Best In Class has just been overhauled. From a slowly cooked PHP/Wordpress solution, to the hip blazing 250% faster Clojure driven version. In this post I'll outline the major strategies used in this rewrite.
When I launched Best In Class last october I knew that selling Clojure as my primary service was going to take more than words, so I decided to launch a blog simultaneously with launching the company in order to demonstrate why I think Clojure is ideal for use in the industry. The blog was initially launched on Wordpress.com, but since I was not seeing a spillover from that domain onto BestInClass.dk I decided to fuse the blog together with the main site on the .dk domain, by running both sites on a single Wordpress installation. There were some quick-wins that I needed at the time, primarily time-to-launch was very low as setting up Wordpress and importing your old posts only takes a day or so, but the drawbacks finally caught up with me.
When a site is cooked it's doing some kind of processing on every request, like PHP does for instance. When a site is baked, it's pre-rendered into static files which are then served by a webserver. The site you're looking at it fully baked, with no dynamic content. Definitions borrowed from here & here.
This is the desired way to go for a number of reasons. First off, I can backup and deploy the entire site using nothing but rsync, there is no database to update, backup or maintain. Secondly, its about 250% faster, if not more than that, because even though PHP is quite fast it doesn't beat the serving of static files. And finally, good luck cracking a .html file - a lot of security concerns disappear with the removal of code evaluation in the frontend.

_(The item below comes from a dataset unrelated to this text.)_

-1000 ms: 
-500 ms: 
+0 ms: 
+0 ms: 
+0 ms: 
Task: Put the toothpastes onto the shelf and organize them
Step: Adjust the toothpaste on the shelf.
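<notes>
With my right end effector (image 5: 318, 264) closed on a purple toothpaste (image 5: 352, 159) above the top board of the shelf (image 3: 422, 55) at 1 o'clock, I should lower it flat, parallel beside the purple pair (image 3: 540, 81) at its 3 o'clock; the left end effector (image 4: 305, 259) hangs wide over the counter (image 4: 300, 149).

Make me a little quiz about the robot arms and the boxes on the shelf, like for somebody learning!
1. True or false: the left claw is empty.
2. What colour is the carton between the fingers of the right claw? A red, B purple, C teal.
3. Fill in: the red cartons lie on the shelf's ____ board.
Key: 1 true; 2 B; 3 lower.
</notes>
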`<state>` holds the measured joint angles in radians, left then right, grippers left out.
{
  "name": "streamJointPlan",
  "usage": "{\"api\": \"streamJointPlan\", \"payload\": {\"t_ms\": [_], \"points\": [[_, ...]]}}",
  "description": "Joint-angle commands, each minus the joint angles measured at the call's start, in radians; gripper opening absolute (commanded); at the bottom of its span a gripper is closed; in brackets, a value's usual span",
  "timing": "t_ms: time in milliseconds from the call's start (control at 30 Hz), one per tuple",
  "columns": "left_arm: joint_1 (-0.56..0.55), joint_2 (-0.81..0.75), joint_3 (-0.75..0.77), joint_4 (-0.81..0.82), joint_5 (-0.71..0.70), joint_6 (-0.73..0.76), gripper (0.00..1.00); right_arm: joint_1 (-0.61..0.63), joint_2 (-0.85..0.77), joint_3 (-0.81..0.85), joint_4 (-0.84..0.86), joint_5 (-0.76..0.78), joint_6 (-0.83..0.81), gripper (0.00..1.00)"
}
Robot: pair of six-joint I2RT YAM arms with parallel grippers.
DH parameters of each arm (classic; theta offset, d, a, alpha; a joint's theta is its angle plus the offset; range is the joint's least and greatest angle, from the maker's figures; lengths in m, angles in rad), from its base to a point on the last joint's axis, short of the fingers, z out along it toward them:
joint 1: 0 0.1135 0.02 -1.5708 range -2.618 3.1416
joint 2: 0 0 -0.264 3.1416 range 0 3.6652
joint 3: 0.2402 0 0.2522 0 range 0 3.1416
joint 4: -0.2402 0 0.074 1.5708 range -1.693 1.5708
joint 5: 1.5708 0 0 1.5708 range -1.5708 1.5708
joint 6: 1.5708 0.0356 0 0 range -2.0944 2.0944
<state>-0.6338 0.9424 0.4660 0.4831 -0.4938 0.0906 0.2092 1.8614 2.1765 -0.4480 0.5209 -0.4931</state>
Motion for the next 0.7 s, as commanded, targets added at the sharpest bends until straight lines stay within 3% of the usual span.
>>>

So making the transition from cooking to baking began with me mentallly running over the elements of each page, thinking of what needed to by dynamic and what didn't. The old index.php was dynamic, in that it got a list of all the blogposts from the SQL database, then proceeded to render the excerpts in some paginated style, but why not just paginate using JS and hardcode the excerpts? I'll go through the elements one by one, showing how I made them static.
The Clojure driven index (or blog.html) is different from index.php, in that it doesn't load anything but instead it is updated everytime I publish a blogpost. I have a fancy WYSIWYG backend where I can write my posts and as soon as I hit publish, a file is generated with that post and the excerpt is stripped out and prepended to the blog.html file. This process is very simple thanks to Enlives clever templating system, where with I define what an excerpt looks like:
(defsnippet teaser "teaser.html" [:body :> any-node] [title link thumb excerpt] [:a.title-link] (do-> (set-attr :href link) (content title)) [:a.thumb-link] (set-attr :href link) [:div.link-float-right :a.perma-link] (set-attr :href link) [:img.avatar] (set-attr :src (str thumb-prefix thumb)) [:div.excerpt] (content (html-snippet excerpt)))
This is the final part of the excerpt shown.